At the same time, these efforts are increasingly intersecting with questions about the future of the federal government’s largest cash assistance program — the Housing Choice Voucher (HCV) program — and whether it would work better if payments went directly to renters instead of landlords. The HCV program, which serves more than 2.3 million households, currently pays landlords subsidies on behalf of participating renters. Research shows that the voucher program reduces rent burdens, crowding, and homelessness, but less than two-thirds of families offered a voucher are actually able to use it, in part because many landlords refuse to accept them, citing arbitrary housing quality inspections, delays in leasing, and bureaucratic inefficiency. Researchers and policymakers have hypothesized that paying rental subsidies directly to renters could help mitigate these and other issues.
This Policy Insight explores the role of direct cash transfers in increasing housing access, with the goals of clarifying the state of research and experimentation in this murky space, highlighting promising innovations, and identifying opportunities for future research. We divide the brief into two parts:
- In the first, we focus on defining cash transfers, comparing them with other forms of public assistance delivery, and exploring debates surrounding cash assistance in the context of housing.
- In the second part, we turn to key program design questions and emerging experimentation. We pay special attention to how cash is incorporated and distinguish between basic income models that assume recipients will spend a portion of the subsidy on housing and more restrictive models that attempt to require or ensure that recipients use their subsidy to pay for housing of a certain kind or quality.
Understanding cash transfers in housing
What are cash transfers?
When delivering social safety net assistance to households, policymakers must decide what form transfers will take. At one end of the spectrum, transfers can be in-kind, meaning the government provides a good (such as food, housing, or something else) to an individual or community. At the other extreme, the government can make direct cash transfers, placing few or no restrictions on how they are spent; an example is the stimulus checks sent to households during the COVID-19 pandemic. Other types of transfers fall somewhere between cash and in-kind benefits. For example, the Supplemental Nutrition Assistance Program (SNAP) — formerly known as “food stamps” — provides food benefits that work like a voucher, since they allow recipients to buy a specific amount of a restricted set of goods in the private market.
The form that social safety net transfers take has important implications. Policymakers sometimes prefer in-kind transfers or vouchers because they can exert more control over the goods that recipients consume, and therefore have more confidence that public funds are being used as intended. Another advantage of in-kind transfers is that they can help lower prices by boosting supply during shortages of specific goods. In the U.S., many social safety net programs provide in-kind transfers or vouchers. Examples include the Head Start program for early learning; Medicare and Medicaid; and SNAP and its sister program, the Women, Infants, and Children (WIC) Program, targeted to pregnant women, new mothers, and young children.
The U.S. safety net includes a few cash transfer programs, such as Temporary Assistance for Needy Families (TANF), which supports low-income families with children, and Supplemental Security Income (SSI), which assists low-income seniors and people with disabilities. The precursors of the SSI and TANF programs date back to the New Deal era. However, cash transfer programs have faced scrutiny based on fears that the funds could be misused, go to people who did not deserve assistance, or encourage welfare dependency. Lawmakers have responded by narrowing eligibility, increasing reporting requirements, and, in the case of TANF, making assistance temporary and combining it with work requirements. More recent cash transfer programs, such as the Earned Income Tax Credit (EITC) and the Child Tax Credit (CTC), have taken the form of tax refunds.
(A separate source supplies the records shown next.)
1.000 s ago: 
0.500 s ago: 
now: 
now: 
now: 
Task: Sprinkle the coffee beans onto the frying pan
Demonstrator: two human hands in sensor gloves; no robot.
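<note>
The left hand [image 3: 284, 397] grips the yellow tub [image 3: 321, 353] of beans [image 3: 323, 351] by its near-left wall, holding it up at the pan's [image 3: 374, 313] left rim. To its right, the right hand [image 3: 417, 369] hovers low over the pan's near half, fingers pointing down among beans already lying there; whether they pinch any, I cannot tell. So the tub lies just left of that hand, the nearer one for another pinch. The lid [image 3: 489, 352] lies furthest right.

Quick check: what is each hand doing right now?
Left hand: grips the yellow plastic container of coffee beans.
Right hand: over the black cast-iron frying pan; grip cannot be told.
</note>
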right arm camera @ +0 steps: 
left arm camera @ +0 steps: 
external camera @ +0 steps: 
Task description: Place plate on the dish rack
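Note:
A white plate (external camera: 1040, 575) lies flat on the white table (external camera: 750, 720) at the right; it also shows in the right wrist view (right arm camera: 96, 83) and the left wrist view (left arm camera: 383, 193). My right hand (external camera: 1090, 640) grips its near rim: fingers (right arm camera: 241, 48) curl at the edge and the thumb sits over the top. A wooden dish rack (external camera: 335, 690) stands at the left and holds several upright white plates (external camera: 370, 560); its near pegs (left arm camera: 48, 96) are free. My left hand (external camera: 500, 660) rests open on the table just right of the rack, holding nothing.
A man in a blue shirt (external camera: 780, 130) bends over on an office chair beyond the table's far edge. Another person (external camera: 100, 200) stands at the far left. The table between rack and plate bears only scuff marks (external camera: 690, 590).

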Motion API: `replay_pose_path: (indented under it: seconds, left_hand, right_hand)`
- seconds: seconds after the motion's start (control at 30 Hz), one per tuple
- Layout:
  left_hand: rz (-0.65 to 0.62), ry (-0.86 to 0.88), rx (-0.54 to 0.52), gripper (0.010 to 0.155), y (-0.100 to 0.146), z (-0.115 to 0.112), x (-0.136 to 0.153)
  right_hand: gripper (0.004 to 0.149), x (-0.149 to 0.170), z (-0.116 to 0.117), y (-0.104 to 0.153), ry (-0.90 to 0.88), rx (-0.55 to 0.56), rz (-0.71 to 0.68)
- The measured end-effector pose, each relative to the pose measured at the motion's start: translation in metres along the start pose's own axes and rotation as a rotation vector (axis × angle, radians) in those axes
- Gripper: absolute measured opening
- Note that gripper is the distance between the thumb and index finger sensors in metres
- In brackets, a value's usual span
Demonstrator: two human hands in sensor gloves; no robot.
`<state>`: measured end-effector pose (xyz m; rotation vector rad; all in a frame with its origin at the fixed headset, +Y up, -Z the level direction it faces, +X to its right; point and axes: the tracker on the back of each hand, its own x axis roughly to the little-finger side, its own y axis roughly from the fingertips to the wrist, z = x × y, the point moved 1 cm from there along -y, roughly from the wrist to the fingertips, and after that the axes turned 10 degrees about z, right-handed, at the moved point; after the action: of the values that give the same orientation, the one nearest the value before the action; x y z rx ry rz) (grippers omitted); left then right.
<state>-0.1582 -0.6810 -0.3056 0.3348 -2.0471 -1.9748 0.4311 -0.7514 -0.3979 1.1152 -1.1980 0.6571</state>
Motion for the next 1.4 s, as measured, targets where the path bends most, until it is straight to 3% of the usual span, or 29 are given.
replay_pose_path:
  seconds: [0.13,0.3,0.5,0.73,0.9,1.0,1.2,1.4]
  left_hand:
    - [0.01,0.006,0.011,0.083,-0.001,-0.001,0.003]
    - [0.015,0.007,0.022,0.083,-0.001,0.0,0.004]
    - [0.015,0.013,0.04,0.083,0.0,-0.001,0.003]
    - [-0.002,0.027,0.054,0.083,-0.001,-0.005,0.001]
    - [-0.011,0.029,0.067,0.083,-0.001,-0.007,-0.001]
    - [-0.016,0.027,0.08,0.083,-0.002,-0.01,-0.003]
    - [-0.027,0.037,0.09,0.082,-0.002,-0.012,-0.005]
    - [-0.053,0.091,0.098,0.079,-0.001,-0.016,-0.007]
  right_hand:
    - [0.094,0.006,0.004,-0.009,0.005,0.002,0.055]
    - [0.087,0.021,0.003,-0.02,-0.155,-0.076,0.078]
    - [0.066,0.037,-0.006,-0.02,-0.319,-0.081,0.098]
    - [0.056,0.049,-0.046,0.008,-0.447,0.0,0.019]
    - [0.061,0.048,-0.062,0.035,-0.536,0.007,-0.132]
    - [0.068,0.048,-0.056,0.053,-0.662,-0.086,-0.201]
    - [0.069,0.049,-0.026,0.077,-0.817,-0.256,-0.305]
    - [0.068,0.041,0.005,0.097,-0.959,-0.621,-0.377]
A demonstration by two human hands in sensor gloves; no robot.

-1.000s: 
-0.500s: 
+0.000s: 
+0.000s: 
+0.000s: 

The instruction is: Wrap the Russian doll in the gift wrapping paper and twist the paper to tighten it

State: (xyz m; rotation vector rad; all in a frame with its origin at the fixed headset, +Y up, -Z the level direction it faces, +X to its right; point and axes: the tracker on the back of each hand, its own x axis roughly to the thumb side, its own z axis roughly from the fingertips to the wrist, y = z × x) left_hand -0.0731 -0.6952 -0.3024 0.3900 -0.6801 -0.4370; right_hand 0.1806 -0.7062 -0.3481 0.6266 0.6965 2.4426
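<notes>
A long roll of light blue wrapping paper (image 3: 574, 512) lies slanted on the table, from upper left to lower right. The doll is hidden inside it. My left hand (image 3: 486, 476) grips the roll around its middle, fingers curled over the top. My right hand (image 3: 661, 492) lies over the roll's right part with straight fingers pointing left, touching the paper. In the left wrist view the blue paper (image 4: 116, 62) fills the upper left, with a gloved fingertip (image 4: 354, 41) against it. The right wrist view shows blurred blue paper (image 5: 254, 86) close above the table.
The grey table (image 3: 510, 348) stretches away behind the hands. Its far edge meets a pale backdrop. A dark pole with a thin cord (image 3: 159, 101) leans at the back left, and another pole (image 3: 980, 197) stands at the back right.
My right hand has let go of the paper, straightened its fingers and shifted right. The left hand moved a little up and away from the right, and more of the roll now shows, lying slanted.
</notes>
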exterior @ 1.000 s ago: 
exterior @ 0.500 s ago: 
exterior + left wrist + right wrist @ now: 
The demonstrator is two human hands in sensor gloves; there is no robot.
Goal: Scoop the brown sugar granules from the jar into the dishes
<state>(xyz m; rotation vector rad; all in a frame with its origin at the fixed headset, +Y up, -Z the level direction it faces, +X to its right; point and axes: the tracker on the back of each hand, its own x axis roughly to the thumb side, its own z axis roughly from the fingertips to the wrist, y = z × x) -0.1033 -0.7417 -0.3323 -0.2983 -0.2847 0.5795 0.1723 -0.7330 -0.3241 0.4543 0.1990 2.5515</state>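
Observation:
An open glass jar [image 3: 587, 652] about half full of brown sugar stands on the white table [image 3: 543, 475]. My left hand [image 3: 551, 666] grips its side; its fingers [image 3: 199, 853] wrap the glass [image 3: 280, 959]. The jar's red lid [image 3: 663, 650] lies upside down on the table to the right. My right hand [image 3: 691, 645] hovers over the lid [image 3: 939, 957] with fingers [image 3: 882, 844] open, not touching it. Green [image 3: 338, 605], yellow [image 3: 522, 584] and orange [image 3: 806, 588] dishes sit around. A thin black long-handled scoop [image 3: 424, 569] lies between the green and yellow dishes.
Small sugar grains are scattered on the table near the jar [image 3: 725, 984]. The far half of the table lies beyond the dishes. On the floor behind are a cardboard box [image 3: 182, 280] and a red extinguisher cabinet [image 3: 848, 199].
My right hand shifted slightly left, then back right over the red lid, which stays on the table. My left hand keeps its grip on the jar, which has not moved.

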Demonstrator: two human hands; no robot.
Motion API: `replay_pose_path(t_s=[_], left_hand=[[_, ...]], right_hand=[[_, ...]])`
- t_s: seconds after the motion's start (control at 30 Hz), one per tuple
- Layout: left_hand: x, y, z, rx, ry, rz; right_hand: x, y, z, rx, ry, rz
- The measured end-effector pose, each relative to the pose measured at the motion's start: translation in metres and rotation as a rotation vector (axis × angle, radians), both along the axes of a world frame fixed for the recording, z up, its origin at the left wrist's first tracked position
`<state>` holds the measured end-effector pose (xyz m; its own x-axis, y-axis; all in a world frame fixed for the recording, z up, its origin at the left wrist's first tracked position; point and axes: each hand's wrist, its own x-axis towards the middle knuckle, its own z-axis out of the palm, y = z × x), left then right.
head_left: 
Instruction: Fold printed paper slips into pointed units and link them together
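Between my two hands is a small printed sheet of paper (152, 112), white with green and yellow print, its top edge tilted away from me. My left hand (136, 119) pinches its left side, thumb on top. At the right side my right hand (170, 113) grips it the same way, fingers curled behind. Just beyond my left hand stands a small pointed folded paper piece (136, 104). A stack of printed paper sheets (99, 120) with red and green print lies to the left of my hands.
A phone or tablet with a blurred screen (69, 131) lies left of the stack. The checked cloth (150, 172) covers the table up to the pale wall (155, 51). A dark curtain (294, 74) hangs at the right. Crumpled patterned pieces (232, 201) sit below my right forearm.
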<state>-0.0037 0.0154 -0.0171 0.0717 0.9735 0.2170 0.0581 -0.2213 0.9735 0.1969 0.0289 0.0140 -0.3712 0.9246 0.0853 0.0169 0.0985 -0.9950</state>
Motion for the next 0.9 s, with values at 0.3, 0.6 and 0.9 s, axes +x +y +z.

Today, there is growing interest in whether cash transfer programs can deliver greater efficiency without leading to fraud or misuse. International studies directly comparing in-kind transfers with cash in the context of food assistance have found that not only does cash cost significantly less to administer, but it also results in similar or sometimes better nutrition and health outcomes. Research suggests that recipients tend not to increase their consumption of non-essential items or “temptation goods” like alcohol and tobacco. Proponents of basic income also argue that all people deserve and can benefit from the empowerment that comes with greater agency afforded by less restricted assistance.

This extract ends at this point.